Considering the waste content of OnceMore was just 3% when it was launched in 2019, the project has made positive progress already. How does it do this?  

Essentially, OnceMore takes the blended-fiber textile waste its partners provide – polycotton blends of up to 30% polyester with a minimum 70% cotton – and separates the polyester from the cotton. The cotton is then combined with renewable wood cellulose from Södra’s responsibly-managed member forests to create the OnceMore pulp: a virgin-quality textile pulp with a plethora of applications. 

Upstream innovation – which involves sourcing the fiber – has been vital to the group’s capability to produce high-quality textile pulp. 


“In 2024, OnceMore closed the loop on 2,000 tons of textile waste. With our scaling ambitions, this figure will likely increase to an annual amount of 50,000 tons in the future.” 

Åsa Degerman, Project Manager for OnceMore, Södra.

“We have a network of Nordic laundries where we source fiber from cotton-rich textile waste – such as hotel bed linen or towels – and we have created a system to collect and sort this for use,” explains Degerman. “We have a target to scale up the amount of textile waste in our end product and in order to do that we must refine this system and source from outside of Europe. We are working on partnerships in Bangladesh, for example, where we could take on textile off-cuts from clothing manufacturers.”  

While the cotton component is reused, the polyester is incinerated, and the heat energy channeled into other parts of the OnceMore operations. However, Degerman says that Södra is constantly researching how polyester can be recycled and forecasts more future innovation in this area.  

“Through OnceMore, Södra is also investing heavily in technology that will purify recycled textile waste, which will enable us to take on more colored items and post-consumer textiles,” she says. 

As such, a key aspect of the OnceMore’s capability to offer an attractive product to the market is its purification process – an innovation that is patented.

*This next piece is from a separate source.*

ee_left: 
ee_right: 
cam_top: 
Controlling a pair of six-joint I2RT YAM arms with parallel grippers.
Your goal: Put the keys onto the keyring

“The purification process is highly important because we want to keep the high level of quality as normal dissolving pulp without the recycled content – it needs to be pure for our customers to have confidence in it,” she says. “The first part of that is how we source the textile waste and sort it, and then how we chemically recycle that to purify it. The latter part is very tricky because of the mixed content, so there is ongoing innovation around this process.” 

Additionally, OnceMore has been certified in accordance with the RCS (Recycled Claim Standard). This will become increasingly important for clothing manufacturers as regulation tightens up on textiles not only containing recycled content but being recyclable.  

Degerman points out that collaboration with both upstream and downstream partners is extremely important because without those partnerships, OnceMore would not exist.  

“What we’re doing is not just a new approach in terms of the technology but it’s a system. Fundamentally, we need to develop this together – and a large part of that is understanding how our partners work, and educating them on our process,” she says. “This way we not only meet each other’s needs better, but there is transparency.”